> Personalidad para Recordar

Ricardo Gutiérrez 

Hoy nos disponemos a acercarnos a la biografía de una personalidad que tuvo importantísima incidencia en la salud de los porteños, especialmente de los más pequeños: los niños. Fue Ricardo Gutiérrez, médico de enorme prestigio, tanto entre sus compañeros y discípulos, médicos y poetas (porque también escribía versos), y más que nada entre las madres.

Ricardo Gutiérrez nació el 10 de noviembre de 1838 en la bonaerense Arrecifes, en el seno de una familia de intelectuales. Sus hermanos, José María, Eduardo y Carlos, como él, se dedicaron a la literatura y otras actividades artísticas. Como fueron alumnos del gran educador Amadeo Jacques, es seguro que esta vocación por el arte les surgió (o se desarrolló aún más) durante los estudios en el Colegio Nacional de Buenos Aires. Luego, decidió cursar la carrera de Derecho en la UBA. Llegó a aprobar alrededor de la mitad de la misma, pero la abandonó para inscribirse en la Facultad de Medicina. Era su vocación verdadera.
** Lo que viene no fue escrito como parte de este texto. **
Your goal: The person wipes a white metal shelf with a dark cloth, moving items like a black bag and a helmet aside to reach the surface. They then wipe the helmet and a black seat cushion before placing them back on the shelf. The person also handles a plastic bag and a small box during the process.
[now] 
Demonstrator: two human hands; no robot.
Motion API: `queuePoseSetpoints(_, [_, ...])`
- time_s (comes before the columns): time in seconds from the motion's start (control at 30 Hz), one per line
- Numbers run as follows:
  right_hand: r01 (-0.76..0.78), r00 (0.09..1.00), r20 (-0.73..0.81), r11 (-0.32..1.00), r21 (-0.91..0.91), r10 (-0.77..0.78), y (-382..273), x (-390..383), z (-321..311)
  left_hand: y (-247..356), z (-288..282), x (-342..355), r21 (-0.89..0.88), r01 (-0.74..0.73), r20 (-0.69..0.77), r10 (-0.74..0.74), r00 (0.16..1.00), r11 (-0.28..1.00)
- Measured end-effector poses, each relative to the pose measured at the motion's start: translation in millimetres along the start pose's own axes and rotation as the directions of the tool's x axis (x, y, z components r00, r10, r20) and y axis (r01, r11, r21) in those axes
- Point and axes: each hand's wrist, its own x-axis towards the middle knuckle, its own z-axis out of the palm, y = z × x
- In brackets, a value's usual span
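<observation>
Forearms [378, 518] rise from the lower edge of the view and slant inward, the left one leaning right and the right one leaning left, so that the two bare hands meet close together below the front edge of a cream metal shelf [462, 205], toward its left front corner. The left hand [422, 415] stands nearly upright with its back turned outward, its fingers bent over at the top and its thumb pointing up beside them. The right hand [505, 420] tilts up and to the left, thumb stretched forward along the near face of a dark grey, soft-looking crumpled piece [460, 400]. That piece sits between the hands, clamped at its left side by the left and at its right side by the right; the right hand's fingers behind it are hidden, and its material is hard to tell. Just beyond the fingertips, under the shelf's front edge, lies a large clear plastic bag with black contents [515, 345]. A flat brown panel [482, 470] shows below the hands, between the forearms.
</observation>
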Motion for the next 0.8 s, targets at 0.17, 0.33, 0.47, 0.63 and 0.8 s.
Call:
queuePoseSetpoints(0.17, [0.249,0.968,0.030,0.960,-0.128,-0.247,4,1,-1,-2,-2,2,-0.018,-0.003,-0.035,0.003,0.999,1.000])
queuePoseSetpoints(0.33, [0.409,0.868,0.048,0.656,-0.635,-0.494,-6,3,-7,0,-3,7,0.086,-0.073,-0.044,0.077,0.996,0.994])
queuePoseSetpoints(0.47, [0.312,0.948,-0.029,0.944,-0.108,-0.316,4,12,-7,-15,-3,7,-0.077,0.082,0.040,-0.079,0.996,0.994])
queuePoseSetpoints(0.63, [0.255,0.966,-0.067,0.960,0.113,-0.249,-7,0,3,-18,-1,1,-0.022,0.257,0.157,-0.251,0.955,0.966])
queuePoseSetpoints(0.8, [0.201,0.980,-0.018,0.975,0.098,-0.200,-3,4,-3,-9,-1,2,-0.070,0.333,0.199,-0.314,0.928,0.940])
Era también militar y guerrero: integró los ejércitos de Buenos Aires, bajo las órdenes de Mitre, y combatió en las batallas de Cepeda y Pavón. En un momento, supo aunar sus conocimientos médicos (desde poco antes ya era Doctor en Medicina) con su labor militar: durante la guerra con el Paraguay, Gutiérrez fue médico en campaña, y prestó valiosos servicios a los ejércitos de la Triple Alianza. Allí nace su invencible repugnancia a la guerra, reflejada en algunas de sus mejores composiciones poéticas.

A sus 22 años (1860) ya publica su primer poema. “La fibra salvaje” y, más tarde, “Lázaro”, en el cual evoca la pampa y el gaucho. Ambos son saludados cálidamente por la crítica. Publicaba en La Nación, el diario de Mitre, distintas obras, como “El Misionero” o “El poeta y el soldado”, asomando como una de las mejores plumas de la literatura nacional. Su producción se continúa difundiendo en diferentes periódicos, y se convierte en libro en 1878: “El libro de las lágrimas” y “El libro de los cantos”. El poeta romántico se va diferenciando bastante de las influencias de su primera juventud, y encuentra acentos personales. Gutiérrez es un poeta constantemente triste y dolorido, a veces hasta desgarrador; pese a esto, siempre presentes en sus versos la piedad humana y el sentimiento religioso. Después de sus 42 años su espíritu poético cantó sólo esporádicamente.

En 1871 fue becado por el gobierno nacional para proseguir estudios de perfeccionamiento en Europa. Decidió entonces orientar su aprendizaje y labor a la clínica infantil. Volvió llenó de ideas, que empezó a realizar apenas puso su persona en tierra argentina. La idea realizada más importante: la creación del Hospital de Niños, institución que dirigió y donde prestó servicios gratuitos por más de 23 años. Aún hoy lleva su nombre. También allí pudo poner en marcha, por primera vez en la Argentina, la medicina psicosomática; aplicada a los niños enfermos significa, por ejemplo, un tratamiento que une a la medicación con el juguete.

Durante las epidemias de cólera de 1867 y 1877, y la de fiebre amarilla de 1871, Gutiérrez comandó los servicios sanitarios de varias regiones (por ej., la de San Fernando), que estaban entre las más afectadas por los contagios y las muertes.

En 1879, pese a que gran parte de su tiempo lo consumía el Hospital y sus muchos pacientes, Ricardo Gutiérrez fundó con sus hermanos el diario La Patria Argentina, de difusión cultural.

Ricardo Gutiérrez fue sin duda un exponente importante, quizá emblemático, de una época signada por ideas progresistas, conocida como “positivista”. Fue una personalidad que puso coherencia entre sus ideas y sus actos. Falleció en Buenos Aires, el 23 de septiembre de 1896, cuando aún dirigía la valiosa institución que había fundado, el Hospital de Niños.

También vale recordar que nuestra zona cuenta con una calle que da homenaje a su figura. La calle Ricardo Gutiérrez tiene sus puntas en Santo Tomé 2352 y la Av. Gral. Paz 7400. Es de trazado irregular, porque en algunos tramos es dividida vereda par e impar por las vías de TBA (Ferrocarril Gral. San Martín). La numeración: del 2314 al 4892. La designación de la calle data del 30 de octubre de 1914, por Ordenanza Municipal. Antes se la conocía como Camino del Pacífico.